Instructions to follow: Copy each line below in which the string "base" occurs.

[Stored items from a collection]
┄┄┄┄┄┄┄┄┄┄

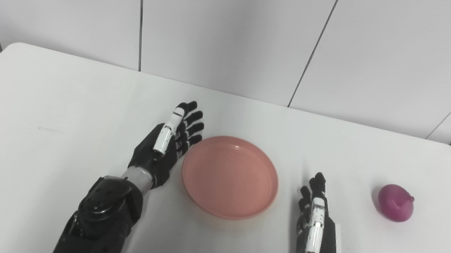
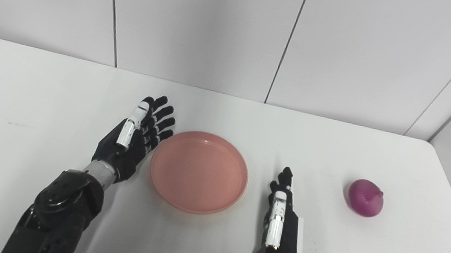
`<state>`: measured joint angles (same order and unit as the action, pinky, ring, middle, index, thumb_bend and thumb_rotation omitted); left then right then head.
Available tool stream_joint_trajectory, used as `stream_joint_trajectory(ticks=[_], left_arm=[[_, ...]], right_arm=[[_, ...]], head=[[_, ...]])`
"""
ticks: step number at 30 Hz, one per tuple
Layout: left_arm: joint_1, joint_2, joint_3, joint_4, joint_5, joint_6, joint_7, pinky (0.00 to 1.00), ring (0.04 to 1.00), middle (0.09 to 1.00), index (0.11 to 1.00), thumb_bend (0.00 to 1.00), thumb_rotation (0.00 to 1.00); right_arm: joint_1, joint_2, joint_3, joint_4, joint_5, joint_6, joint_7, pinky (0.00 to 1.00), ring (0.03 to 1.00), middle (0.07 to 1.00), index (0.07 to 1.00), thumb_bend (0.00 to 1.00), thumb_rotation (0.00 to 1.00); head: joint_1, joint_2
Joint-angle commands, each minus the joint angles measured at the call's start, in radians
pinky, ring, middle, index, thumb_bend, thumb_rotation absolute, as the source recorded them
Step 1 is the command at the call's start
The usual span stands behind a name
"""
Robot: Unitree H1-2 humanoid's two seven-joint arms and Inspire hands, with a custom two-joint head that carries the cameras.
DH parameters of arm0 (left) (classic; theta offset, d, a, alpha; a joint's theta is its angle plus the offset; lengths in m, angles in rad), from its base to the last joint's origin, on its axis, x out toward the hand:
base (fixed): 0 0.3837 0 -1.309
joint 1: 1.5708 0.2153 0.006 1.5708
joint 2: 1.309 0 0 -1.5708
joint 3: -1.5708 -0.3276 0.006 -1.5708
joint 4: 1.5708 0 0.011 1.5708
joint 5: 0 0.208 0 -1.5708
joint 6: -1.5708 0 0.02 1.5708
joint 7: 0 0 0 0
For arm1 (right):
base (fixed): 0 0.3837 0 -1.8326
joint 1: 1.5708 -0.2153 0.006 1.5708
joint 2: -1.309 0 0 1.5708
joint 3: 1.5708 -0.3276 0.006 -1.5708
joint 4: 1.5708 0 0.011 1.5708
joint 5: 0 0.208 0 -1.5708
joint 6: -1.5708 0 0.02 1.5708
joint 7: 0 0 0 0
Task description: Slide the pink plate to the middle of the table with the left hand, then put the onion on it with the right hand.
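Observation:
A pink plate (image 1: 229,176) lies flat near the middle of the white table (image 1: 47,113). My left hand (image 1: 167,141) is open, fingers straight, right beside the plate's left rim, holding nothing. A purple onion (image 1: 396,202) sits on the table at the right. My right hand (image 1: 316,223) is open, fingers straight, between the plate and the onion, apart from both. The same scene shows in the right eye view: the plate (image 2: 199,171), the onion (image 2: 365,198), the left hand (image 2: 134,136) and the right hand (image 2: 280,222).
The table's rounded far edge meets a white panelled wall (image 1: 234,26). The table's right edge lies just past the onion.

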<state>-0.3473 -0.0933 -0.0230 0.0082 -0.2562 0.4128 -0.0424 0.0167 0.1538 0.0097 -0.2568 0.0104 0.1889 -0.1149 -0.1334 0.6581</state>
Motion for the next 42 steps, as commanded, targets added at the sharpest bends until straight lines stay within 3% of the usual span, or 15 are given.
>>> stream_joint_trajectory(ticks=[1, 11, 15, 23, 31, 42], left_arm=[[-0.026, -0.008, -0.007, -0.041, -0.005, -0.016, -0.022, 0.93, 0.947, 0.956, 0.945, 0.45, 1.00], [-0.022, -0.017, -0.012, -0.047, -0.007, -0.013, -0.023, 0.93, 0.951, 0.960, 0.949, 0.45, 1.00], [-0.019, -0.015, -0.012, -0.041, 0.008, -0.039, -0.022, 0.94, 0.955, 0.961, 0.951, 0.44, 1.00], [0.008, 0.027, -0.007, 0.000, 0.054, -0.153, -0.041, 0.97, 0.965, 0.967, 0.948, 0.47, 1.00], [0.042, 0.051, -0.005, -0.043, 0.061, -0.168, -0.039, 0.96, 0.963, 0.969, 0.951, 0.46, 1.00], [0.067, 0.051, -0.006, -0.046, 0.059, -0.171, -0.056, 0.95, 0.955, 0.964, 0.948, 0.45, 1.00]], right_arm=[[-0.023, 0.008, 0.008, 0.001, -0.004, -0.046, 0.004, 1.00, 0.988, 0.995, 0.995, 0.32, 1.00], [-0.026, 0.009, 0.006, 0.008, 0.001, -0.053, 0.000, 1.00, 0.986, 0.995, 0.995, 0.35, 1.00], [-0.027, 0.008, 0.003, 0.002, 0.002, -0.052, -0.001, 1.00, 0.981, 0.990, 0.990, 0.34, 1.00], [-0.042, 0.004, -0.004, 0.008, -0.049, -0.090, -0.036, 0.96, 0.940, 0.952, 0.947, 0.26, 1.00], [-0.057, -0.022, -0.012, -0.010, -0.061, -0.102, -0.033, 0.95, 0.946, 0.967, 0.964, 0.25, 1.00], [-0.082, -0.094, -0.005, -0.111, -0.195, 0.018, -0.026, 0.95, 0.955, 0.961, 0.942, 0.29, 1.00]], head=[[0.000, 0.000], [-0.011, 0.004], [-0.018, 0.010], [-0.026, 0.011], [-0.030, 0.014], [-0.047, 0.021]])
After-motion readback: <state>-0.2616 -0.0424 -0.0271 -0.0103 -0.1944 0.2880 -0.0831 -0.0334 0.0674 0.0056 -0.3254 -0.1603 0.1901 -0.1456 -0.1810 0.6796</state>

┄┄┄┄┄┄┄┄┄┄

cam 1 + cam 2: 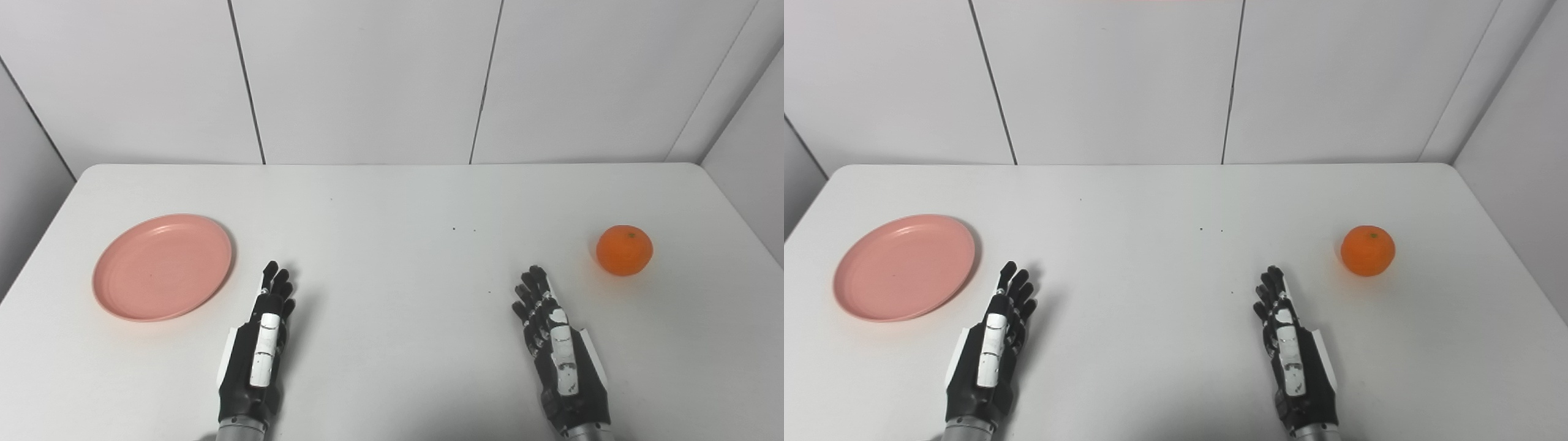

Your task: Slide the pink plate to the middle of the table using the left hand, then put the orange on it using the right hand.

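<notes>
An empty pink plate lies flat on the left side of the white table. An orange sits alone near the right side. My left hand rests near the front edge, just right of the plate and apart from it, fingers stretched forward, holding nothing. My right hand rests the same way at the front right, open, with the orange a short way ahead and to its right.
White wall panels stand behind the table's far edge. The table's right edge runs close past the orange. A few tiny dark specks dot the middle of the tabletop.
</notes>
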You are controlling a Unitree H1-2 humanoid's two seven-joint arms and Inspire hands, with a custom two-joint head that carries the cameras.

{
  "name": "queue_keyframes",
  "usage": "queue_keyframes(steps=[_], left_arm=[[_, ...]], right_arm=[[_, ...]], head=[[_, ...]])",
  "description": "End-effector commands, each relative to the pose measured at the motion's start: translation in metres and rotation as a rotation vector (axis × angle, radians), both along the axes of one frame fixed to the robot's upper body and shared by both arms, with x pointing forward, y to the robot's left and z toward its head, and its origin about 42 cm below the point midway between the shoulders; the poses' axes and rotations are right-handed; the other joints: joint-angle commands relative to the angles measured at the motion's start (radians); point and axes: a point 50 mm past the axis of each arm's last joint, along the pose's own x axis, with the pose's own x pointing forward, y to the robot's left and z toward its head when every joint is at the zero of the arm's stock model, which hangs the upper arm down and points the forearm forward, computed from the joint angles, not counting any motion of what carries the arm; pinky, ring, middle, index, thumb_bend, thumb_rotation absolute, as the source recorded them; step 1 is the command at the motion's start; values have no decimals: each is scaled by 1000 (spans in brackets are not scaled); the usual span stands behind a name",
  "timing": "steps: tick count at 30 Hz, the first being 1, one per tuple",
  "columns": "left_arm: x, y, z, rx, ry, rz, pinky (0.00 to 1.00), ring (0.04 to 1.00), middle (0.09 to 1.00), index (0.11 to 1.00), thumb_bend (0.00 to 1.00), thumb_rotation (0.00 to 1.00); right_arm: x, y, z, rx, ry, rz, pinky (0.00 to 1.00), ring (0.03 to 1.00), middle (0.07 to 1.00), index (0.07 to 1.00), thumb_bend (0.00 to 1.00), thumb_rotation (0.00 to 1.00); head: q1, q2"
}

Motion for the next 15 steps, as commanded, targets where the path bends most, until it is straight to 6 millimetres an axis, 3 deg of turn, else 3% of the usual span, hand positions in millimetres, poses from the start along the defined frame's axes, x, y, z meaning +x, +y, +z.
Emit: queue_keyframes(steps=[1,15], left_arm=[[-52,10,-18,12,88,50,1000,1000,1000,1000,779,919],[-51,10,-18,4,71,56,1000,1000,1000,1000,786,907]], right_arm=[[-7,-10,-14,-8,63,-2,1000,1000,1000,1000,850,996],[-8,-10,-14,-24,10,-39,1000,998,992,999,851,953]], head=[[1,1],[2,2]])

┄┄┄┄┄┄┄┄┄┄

Response for this exercise:
DH parameters of arm0 (left) (classic; theta offset, d, a, alpha; a joint's theta is its angle plus the offset; lengths in m, angles in rad), from its base to the last joint's origin, on its axis, x out toward the hand:
base (fixed): 0 0.3837 0 -1.309
base (fixed): 0 0.3837 0 -1.8326

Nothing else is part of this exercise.